Cute little Star feeding a baby cow on her fieldtrip. (This was the one we brought our goats to, and that I came and helped with. It was another fun time of feeling the connections we have begun to establish with the community up here as there were a number of other people who had either brought animals or who were helping with the kindergarteners that I knew.)

Mette and I in matching Dolly Parton shirts. (Clearanced for $3 at Old Navy.) (Mike used to have an Olene Walker t-shirt. Perhaps his mom had done some campaigning for her or some such? But every time he'd wear it, I would feel compelled to sing "Jolene" with a slight change to the name. "Olene, Olene, Olene Ohhhhlene. Please don't take him just because you can.")

A delighted card stacker.

Abe got to spend a weekend in Chicago for work. Mike said something in jest about the mafia. I later found Summer in bed crying over Abe's safety (or potential lack thereof).

A little violin concert for Summer's orchestra. (She's in the back in the red sweatshirt.)

Saturday was a busy day. Mike cleaned the church. We took the kids to an egg hunt in Mendon. Mike and I ran to pick up the trees. We all went to the farm to plant them in buckets. We picked up our van that we've somehow survived without for nearly six weeks. We celebrated Daisy's 23rd birthday. (With me rushing to make dinner and cake between the mess of the farm and giving kids baths and before needing to leave with all the girls [minus wee Starling] for a showing of the 2005 Pride and Prejudice.)

(Starling found a friend from school at the egg hunt.)

Easter morning we had our traditional hunt and then, before church, went to the empty tomb replica in the Tolman's barn.
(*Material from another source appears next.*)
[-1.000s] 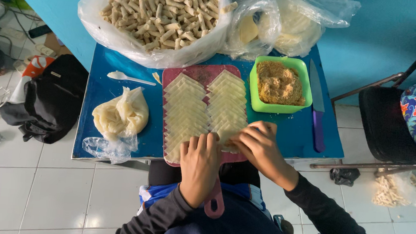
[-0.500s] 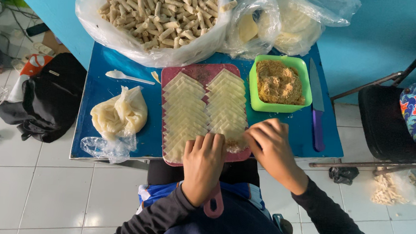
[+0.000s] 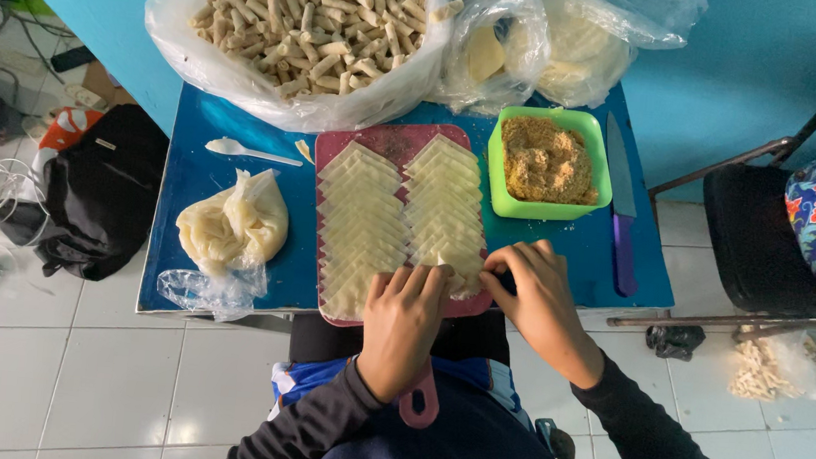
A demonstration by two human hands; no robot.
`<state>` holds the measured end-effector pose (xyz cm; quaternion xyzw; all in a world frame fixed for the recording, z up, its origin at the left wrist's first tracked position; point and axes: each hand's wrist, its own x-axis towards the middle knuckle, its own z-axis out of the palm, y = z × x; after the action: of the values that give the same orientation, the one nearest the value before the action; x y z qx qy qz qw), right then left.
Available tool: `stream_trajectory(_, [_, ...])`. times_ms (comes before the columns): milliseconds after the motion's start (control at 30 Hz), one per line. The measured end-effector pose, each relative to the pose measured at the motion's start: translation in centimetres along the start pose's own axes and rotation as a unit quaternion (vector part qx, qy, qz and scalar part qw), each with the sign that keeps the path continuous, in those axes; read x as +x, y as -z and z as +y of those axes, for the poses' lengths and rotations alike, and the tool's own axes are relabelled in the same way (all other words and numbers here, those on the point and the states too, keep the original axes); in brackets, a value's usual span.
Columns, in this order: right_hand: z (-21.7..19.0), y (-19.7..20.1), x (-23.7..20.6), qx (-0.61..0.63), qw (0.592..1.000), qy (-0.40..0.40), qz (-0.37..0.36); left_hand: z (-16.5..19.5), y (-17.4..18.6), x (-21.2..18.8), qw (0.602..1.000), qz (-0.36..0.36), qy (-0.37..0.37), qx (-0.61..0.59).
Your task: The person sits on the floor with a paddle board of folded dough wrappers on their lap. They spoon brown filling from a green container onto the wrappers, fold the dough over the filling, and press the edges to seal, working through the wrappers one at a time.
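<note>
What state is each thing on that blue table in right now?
Wrapper sheets: laid in two overlapping rows on the pink tray.
Green bowl: full of crumbly brown filling.
Big bag of rolls: open, heaped.
Knife: lying flat.
Left hand: flat on the sheets.
Right hand: pinching the nearest sheet.

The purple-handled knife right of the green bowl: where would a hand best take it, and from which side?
Take the knife by its purple handle, coming from the table's near edge. It lies flat, blade pointing away toward the bags, handle end nearest the right hand, with bare blue table around it.
</note>
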<state>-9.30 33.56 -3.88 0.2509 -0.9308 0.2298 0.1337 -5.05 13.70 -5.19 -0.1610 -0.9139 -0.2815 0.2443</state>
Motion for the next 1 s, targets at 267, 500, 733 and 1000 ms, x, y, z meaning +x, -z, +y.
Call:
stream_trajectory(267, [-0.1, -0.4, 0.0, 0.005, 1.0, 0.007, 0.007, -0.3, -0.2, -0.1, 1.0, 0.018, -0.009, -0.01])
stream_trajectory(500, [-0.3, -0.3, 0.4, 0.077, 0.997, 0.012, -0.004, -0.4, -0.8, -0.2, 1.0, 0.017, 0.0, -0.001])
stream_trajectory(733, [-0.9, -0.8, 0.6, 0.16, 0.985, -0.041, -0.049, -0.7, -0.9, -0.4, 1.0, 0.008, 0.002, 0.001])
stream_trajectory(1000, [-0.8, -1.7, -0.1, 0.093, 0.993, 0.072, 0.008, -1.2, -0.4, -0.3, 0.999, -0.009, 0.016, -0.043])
The primary had given the kids all real palm leaves the week before and told them to keep them in water and bring them to lay before the tomb. People came and went between 6 am and noon and just sat to listen to music and ponder. I thought it might be kind of odd just sitting there, but there was actually a really lovely spirit about it all, and it was a nice way to start Easter Sunday.

Abe celebrated his final project before graduating in BYU's ACME program.

And that's all I've got at present.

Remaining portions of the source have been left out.